Semblant juger trop important ce niveau de transferts, notamment au regard des “besoins importants en matière de politique familiale”, le HCFEA veut “repenser ce dispositif” des majorations de pension pour les familles nombreuses. A priori, un tel cadrage initial du problème peut laisser penser que le haut conseil de la famille entend revendiquer une remise en cause de la mise à la seule charge de la branche famille de la Sécurité sociale du financement des majorations de pension.
Une critique nourrie des majorations de pension
En réalité, la suite de son propos conduit à constater qu’il promeut une remise en cause bien plus structurelle de ce dispositif. Il insiste sur le fait qu’il ne serait pas adapté à une compensation des effets de la maternité sur la carrière. “En effet, le taux de ces majorations est le même pour l’ensemble des bénéficiaires, et donc les personnes dont les pensions sont les plus faibles, qui sont plus souvent des femmes ayant interrompu ou réduit leur carrière du fait de leurs enfants, en bénéficient moins” justifie-t-il.
Ceci signifie, au passage, que ce dispositif reproduit les inégalité sociales. “Selon les estimations de la Drees, les 1 % des retraités les plus aisés ont reçu environ 569 M€ en 2020 au titre de la majoration de pension pour enfants, dont 546 M€ pour les hommes et 22 M€ pour les femmes” lit-on ainsi dans le rapport. On le comprend alors : ce n’est pas seulement le financement des majorations de pension par la CNAF mais le fonctionnement même de ces majorations que les hauts conseils de la Sécurité sociale préconisent de revoir.
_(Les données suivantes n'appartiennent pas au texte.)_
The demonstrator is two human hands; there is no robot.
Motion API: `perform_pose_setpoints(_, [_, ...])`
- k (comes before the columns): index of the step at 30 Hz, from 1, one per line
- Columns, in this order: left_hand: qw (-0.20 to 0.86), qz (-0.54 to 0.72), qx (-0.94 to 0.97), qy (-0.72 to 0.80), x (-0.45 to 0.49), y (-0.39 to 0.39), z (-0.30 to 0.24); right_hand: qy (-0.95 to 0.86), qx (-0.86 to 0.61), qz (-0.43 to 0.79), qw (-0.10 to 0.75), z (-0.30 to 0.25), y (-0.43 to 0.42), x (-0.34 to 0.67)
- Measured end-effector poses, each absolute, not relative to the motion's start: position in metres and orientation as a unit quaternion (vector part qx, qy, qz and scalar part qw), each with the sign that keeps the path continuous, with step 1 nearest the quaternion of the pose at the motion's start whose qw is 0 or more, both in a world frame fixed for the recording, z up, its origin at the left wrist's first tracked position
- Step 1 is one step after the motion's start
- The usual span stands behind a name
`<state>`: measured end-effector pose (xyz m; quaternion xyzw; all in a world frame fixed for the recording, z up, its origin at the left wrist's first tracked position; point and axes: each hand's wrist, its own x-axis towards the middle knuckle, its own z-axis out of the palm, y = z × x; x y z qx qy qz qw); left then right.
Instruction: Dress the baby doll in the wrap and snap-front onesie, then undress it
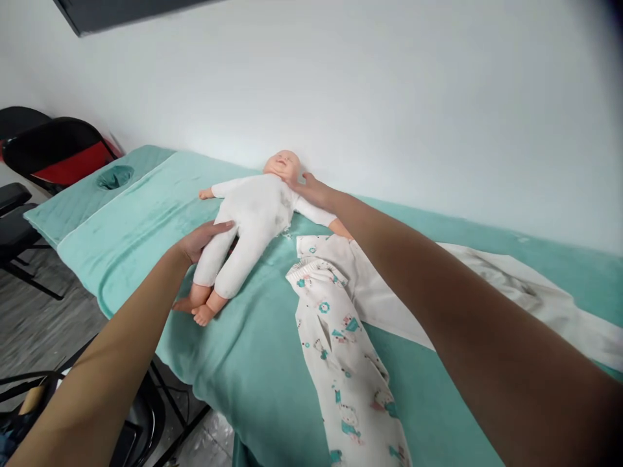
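A baby doll [256, 201] in a white long-sleeved body suit lies on its back on a green-covered massage bed [272, 363]. Its head is by the wall and its bare feet point towards me. My left hand [202, 240] grips the doll's thigh on the left side, thumb on top and fingers tucked beneath, partly hidden. At the doll's neck and shoulder, my right hand [309, 189] touches with its fingers, thumb raised apart. Under my right forearm lie white printed pants [335, 337] with small teal figures, and a plain white cloth [516, 285].
The bed has a face hole [115, 177] at its far left end. Black folding chairs [58, 146] stand beyond that end, one with a red patch. Another black chair [141, 415] is below the near edge. A white wall [413, 104] runs behind the bed.
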<state>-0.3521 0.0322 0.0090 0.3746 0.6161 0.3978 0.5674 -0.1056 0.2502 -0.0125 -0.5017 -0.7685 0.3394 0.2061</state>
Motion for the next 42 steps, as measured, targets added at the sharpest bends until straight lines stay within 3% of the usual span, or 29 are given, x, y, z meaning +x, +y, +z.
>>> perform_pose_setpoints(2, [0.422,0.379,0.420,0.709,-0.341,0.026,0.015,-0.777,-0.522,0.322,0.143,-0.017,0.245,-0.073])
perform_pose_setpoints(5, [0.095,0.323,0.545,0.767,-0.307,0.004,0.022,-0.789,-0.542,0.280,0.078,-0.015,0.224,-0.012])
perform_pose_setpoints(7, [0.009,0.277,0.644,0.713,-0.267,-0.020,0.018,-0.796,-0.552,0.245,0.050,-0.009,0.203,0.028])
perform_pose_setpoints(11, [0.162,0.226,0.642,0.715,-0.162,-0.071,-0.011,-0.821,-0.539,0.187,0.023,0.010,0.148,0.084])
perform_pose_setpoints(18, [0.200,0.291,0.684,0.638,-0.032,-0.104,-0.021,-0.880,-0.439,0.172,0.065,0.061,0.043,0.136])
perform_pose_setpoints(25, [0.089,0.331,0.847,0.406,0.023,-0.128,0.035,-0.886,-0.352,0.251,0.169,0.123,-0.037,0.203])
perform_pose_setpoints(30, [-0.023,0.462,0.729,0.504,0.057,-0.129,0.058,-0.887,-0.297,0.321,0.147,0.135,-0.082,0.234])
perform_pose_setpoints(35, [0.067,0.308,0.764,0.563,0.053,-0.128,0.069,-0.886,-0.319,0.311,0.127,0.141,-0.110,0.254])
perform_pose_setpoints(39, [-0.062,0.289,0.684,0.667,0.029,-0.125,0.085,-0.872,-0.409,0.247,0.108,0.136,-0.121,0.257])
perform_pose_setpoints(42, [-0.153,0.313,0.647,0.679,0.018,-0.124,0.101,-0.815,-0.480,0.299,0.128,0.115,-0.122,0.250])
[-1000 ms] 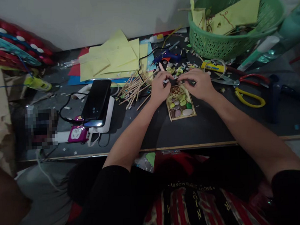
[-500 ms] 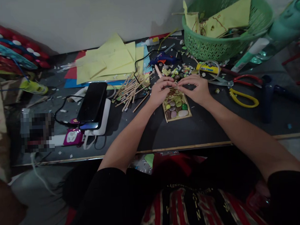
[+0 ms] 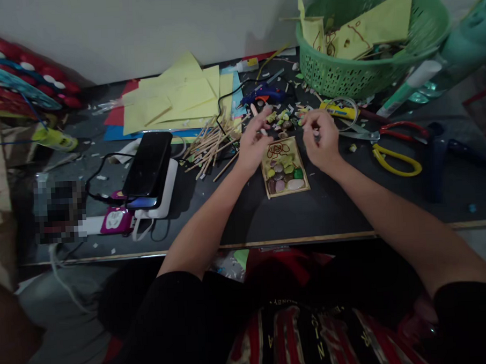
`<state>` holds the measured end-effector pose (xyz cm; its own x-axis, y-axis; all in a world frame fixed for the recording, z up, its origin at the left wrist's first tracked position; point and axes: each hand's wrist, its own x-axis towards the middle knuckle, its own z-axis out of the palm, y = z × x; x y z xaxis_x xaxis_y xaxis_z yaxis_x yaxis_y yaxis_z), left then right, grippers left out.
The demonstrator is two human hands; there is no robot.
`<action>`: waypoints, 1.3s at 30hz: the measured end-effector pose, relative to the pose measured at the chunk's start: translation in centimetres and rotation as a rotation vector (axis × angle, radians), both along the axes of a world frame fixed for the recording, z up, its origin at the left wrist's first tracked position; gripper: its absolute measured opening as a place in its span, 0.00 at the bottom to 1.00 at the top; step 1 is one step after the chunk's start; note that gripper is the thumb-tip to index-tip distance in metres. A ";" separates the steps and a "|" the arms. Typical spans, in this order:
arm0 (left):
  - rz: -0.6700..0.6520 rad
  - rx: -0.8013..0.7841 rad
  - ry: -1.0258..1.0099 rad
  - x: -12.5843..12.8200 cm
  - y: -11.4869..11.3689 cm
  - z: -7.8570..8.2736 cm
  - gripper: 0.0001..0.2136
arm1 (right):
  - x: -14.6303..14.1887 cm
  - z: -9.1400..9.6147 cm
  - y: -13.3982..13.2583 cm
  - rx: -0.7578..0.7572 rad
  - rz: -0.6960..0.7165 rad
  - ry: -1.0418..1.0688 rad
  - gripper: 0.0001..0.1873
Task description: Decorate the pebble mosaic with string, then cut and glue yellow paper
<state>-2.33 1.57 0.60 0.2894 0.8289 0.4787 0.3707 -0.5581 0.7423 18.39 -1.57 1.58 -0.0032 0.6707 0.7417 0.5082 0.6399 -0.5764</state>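
Observation:
A small cardboard frame [image 3: 303, 187] lies on the dark table, with coloured pebbles in its near half and a brown wire squiggle in its far half. My left hand [image 3: 250, 145] rests at the frame's left far corner, its fingers stretched loosely toward a scatter of small pebbles [image 3: 281, 117] and holding nothing I can see. My right hand [image 3: 320, 139] hovers at the frame's right far corner. Its fingertips are pinched together on something too small to make out.
Left of the hands lie wooden sticks [image 3: 209, 142], yellow paper sheets [image 3: 175, 96] and a phone [image 3: 147, 163] on a white power bank. A blue glue gun [image 3: 263, 93] and a green basket [image 3: 363, 75] sit behind. Red scissors [image 3: 401, 128] and yellow scissors [image 3: 395, 162] lie right.
My hands were joined over the frame's far edge; now they have parted, left hand to the left and right hand to the right, uncovering the wire squiggle.

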 end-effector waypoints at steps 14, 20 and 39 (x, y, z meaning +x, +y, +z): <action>0.297 -0.154 0.622 -0.9 -1.8 2.5 0.09 | 1.3 -1.4 1.0 -0.313 0.033 -0.146 0.25; 0.249 0.027 0.549 -0.8 -0.5 0.2 0.06 | 1.3 -0.9 0.8 -0.393 0.157 -0.332 0.30; -0.027 0.088 0.553 0.2 0.4 0.0 0.15 | 0.9 -0.9 0.4 -0.344 0.198 -0.358 0.33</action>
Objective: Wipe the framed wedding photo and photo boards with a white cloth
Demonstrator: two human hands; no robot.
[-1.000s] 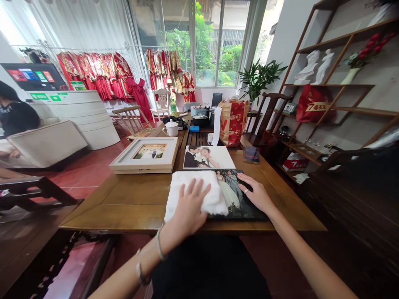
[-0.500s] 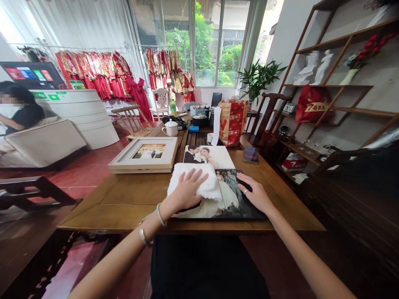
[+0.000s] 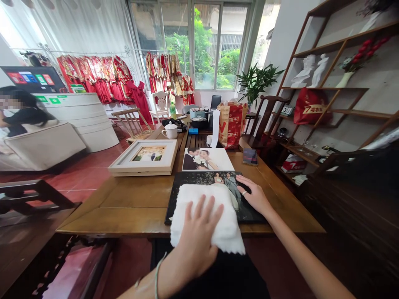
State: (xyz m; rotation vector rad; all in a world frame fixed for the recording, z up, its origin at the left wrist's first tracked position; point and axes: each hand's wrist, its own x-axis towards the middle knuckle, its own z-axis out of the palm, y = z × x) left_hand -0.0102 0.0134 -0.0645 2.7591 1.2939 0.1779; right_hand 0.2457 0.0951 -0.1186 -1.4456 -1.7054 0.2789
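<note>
A dark wedding photo panel [image 3: 249, 211] lies flat near the front edge of the wooden table. My left hand [image 3: 201, 232] is spread flat on a white cloth [image 3: 215, 195], which covers the panel's lower left part and hangs past its near edge. On the panel's right side rests my right hand [image 3: 254, 193], fingers stretched out, with a ring on one finger. Just behind lies a lighter wedding photo panel [image 3: 221, 160], partly bordered by the dark one. The picture under the cloth is hidden.
Left on the table [image 3: 124, 207] are stacked white photo frames [image 3: 120, 164]. Behind stand a lidded white mug [image 3: 170, 130], a red-and-tan paper bag [image 3: 231, 124] and a small dark item [image 3: 250, 156]. A person [image 3: 25, 110] sits far left; shelves [image 3: 349, 110] line the right.
My left hand has slid the white cloth toward me, from the panel's upper left to its near edge. The right hand stays about where it was on the panel.
</note>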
Pour une “forfaitisation” des droits familiaux
En lieu et place de leur fonctionnement actuel, ils reprennent une piste récemment étudiée par le conseil d’orientation des retraites (COR), consistant en une “forfaitisation” des droits familiaux : “le COR a récemment travaillé sur des simulations de réforme des avantages familiaux de retraite dont la majoration de pension de 10 %, avec notamment un scénario de forfaitisation”. Enfonçant le clou, le HCFEA appelle le COR à poursuivre ses réflexions en la matière : “le Conseil de la famille suivra avec attention les travaux du COR sur cette question et les conséquences que ses recommandations auront sur le montant du transfert à la charge de la branche famille”.
S’il n’est pas illégitime, étant donné l’état des finances publiques, que l’ensemble des dispositifs de protection sociale fassent l’objet d’un examen de leur légitimité, on constate que les technocrates du social opèrent des choix bien déterminés d’orientation du débat public en la matière. De fait, alors même qu’ils contribuent à l’équilibre global de la retraite par répartition, les droits afférents à la famille traditionnelle s’apparentent ici à une proie facile.